But there’s still a way to enhance your MacBook Pro’s graphics performance. For Mac models equipped with Thunderbolt ports, an external Graphics Processing Unit (eGPU) can serve as a powerful and effective solution.
In this guide, we’ll show you how to unlock a new realm of graphical prowess without cracking open your laptop.
Whether you’re a gamer, a video editor, or someone craving more pixels and frames, strap in— we’re about to supercharge your Mac like never before!
Can You Replace a Graphics Card on MacBook Pro?
No, you cannot replace the internal graphics card on a MacBook Pro as it is integrated into the motherboard. However, connecting an external GPU (eGPU) via a Thunderbolt port can easily boost your graphics performance.
While replacing the internal GPU isn’t an option, that doesn’t mean you’re out of choices for upgrading your system’s graphics. Read on to learn more about an external GPU’s benefits, types, and installation process for your MacBook Pro.
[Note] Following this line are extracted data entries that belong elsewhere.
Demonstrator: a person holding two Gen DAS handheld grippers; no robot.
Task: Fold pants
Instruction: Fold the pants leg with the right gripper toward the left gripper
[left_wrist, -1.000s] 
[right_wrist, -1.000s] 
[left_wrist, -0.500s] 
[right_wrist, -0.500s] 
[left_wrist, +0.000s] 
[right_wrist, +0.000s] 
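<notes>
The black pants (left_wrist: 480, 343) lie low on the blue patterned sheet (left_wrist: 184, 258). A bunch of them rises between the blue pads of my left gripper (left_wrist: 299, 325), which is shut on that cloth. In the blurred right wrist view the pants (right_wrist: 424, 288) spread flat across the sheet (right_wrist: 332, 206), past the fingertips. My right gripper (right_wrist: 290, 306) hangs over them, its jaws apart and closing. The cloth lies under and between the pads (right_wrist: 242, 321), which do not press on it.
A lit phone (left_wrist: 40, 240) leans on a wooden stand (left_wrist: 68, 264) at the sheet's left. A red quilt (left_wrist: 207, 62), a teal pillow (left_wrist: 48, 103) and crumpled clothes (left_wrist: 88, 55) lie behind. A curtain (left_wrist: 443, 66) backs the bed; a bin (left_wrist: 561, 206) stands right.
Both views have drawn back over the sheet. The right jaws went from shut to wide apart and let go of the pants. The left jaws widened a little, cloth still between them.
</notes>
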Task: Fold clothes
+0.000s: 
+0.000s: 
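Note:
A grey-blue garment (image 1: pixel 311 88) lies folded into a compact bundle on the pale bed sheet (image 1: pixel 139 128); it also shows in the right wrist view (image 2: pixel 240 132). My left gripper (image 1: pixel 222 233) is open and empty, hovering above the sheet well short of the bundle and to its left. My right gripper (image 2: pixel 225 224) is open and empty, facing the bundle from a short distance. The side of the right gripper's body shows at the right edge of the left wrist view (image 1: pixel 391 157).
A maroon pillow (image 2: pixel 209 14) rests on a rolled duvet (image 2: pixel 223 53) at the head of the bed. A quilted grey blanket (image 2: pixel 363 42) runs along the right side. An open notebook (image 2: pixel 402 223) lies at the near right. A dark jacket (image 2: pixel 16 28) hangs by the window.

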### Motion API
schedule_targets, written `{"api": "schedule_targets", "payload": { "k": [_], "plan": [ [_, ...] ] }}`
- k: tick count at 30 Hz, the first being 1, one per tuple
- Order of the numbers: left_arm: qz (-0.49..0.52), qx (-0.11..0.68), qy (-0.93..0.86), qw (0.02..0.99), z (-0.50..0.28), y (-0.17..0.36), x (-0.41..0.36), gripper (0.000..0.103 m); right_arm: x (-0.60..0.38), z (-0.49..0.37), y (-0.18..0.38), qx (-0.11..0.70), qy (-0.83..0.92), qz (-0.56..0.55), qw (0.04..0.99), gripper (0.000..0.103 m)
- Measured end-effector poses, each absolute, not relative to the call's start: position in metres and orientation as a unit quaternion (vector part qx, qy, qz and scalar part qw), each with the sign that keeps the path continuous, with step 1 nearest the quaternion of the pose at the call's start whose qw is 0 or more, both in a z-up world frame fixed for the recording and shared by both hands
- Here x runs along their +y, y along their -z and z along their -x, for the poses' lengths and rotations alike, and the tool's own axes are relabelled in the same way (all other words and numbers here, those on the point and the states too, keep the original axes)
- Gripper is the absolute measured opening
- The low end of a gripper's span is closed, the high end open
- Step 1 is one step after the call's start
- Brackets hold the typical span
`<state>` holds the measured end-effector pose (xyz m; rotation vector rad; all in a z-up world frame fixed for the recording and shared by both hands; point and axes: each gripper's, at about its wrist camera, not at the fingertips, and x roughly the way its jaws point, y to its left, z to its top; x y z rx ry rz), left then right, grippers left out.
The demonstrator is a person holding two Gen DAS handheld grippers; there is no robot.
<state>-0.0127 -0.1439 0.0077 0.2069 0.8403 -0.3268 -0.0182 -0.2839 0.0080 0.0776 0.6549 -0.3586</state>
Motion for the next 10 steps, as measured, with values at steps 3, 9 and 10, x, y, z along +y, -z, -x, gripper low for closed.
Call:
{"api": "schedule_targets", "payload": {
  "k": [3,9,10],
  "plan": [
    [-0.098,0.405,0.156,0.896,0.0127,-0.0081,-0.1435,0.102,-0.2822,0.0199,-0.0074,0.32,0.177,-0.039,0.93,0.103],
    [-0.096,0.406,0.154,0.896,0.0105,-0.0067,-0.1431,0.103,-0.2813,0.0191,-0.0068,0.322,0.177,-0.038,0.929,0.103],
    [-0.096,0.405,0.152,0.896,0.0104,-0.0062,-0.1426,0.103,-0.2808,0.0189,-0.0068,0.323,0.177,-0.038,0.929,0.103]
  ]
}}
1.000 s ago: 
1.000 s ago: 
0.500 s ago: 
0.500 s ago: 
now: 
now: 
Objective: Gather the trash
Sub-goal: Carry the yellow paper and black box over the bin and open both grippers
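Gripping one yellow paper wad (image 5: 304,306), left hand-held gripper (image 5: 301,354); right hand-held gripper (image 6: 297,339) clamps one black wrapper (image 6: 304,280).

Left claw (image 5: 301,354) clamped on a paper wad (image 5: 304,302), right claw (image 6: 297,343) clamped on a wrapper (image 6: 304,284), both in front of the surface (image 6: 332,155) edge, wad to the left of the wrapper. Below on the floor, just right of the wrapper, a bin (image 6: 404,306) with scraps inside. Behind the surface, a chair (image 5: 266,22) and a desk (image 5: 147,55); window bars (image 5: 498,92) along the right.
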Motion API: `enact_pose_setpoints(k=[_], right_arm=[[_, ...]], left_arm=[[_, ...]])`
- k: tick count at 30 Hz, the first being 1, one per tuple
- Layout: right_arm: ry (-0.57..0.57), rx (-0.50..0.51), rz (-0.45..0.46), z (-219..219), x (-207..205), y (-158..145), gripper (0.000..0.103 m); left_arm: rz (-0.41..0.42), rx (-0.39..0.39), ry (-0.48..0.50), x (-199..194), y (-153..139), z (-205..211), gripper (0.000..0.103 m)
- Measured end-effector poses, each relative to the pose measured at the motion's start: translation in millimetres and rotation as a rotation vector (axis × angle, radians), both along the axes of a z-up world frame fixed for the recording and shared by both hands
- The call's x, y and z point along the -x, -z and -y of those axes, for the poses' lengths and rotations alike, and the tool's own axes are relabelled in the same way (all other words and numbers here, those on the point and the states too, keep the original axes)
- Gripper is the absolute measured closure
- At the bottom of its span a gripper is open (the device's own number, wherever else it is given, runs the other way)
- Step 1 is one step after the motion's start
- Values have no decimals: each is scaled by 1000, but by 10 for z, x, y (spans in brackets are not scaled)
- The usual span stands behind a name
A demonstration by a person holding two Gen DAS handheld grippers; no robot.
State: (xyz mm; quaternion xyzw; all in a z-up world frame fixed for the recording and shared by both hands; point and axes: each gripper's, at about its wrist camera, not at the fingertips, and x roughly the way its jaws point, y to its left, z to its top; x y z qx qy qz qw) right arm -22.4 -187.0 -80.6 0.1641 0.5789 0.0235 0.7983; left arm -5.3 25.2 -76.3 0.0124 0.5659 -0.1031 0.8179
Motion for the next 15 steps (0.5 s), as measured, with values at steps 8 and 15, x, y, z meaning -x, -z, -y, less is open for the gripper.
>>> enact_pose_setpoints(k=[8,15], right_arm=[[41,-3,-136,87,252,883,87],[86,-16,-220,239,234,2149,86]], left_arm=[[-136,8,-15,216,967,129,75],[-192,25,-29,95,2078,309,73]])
What’s the Alternative to Replacing the Graphics Card on Your MacBook?
The alternative to replacing your MacBook Pro’s internal graphics card is an external GPU (eGPU). An eGPU is essentially a standalone box that houses a powerful graphics card. This box connects to your MacBook Pro via a Thunderbolt port, immediately boosting the laptop’s graphical capabilities.
Apple has long been known for its closed ecosystem, making upgrading Mac computers with third-party hardware challenging. However, the introduction of eGPU support in macOS High Sierra marked a significant shift. The subsequent release of macOS Mojave made it even more straightforward to integrate an eGPU with a Mac.
Which eGPUs Work With Macs?
Apple has partnered with Blackmagic Design, a leader in digital cinema production technology, to offer two proprietary eGPU units available in the Apple Store:
- Blackmagic eGPU featuring the Radeon Pro 580
- Blackmagic eGPU Pro with the Radeon RX Vega 56
That said, there are also third-party options like the Sonnet eGFX Thunderbolt 3 enclosure, although you’ll need to buy a compatible graphics card separately.
Before you purchase an eGPU, be aware that Apple’s macOS officially supports only AMD-based GPUs. While using an Nvidia-based eGPU is possible, expect some additional setup.
Furthermore, Apple’s official eGPU support is limited to newer Macs with a Thunderbolt 3/USB-C port, although, as we’ll discuss later, older machines aren’t entirely excluded from the equation.
Which Macs Can Use an eGPU?
Apple officially supports Macs equipped with a Thunderbolt 3 or USB-C port for eGPU usage. This generally includes:
- MacBook Pro models from 2016 onward
- MacBook Air models from 2018 and later
- iMac models from 2017 and beyond
- iMac Pro and Mac mini (2018 and later)
While official support is limited to these newer machines, older models with Thunderbolt 2 ports aren’t entirely ruled out; however, getting an eGPU to work with them may require additional workarounds or adapters.
Moreover, your Mac must be running macOS High Sierra 10.13.4 or a newer version.
If you own a recent Mac equipped with a USB-C interface, you’re largely set for plug-and-play functionality. Most eGPUs connect via USB-C and are automatically recognized by your Mac, provided you’re running macOS High Sierra 10.13.4 or later.
How to Add an eGPU to an Older Mac
Even if your Mac doesn’t have an official Thunderbolt 3 port, you can use an eGPU, although Apple doesn’t provide official support for this. For instance, you can successfully connect a Blackmagic eGPU to a late 2013 13-inch MacBook Pro, which originally had a lackluster Intel Iris graphics processor.
Before You Start
- Ensure you have the right hardware and a compatible Mac.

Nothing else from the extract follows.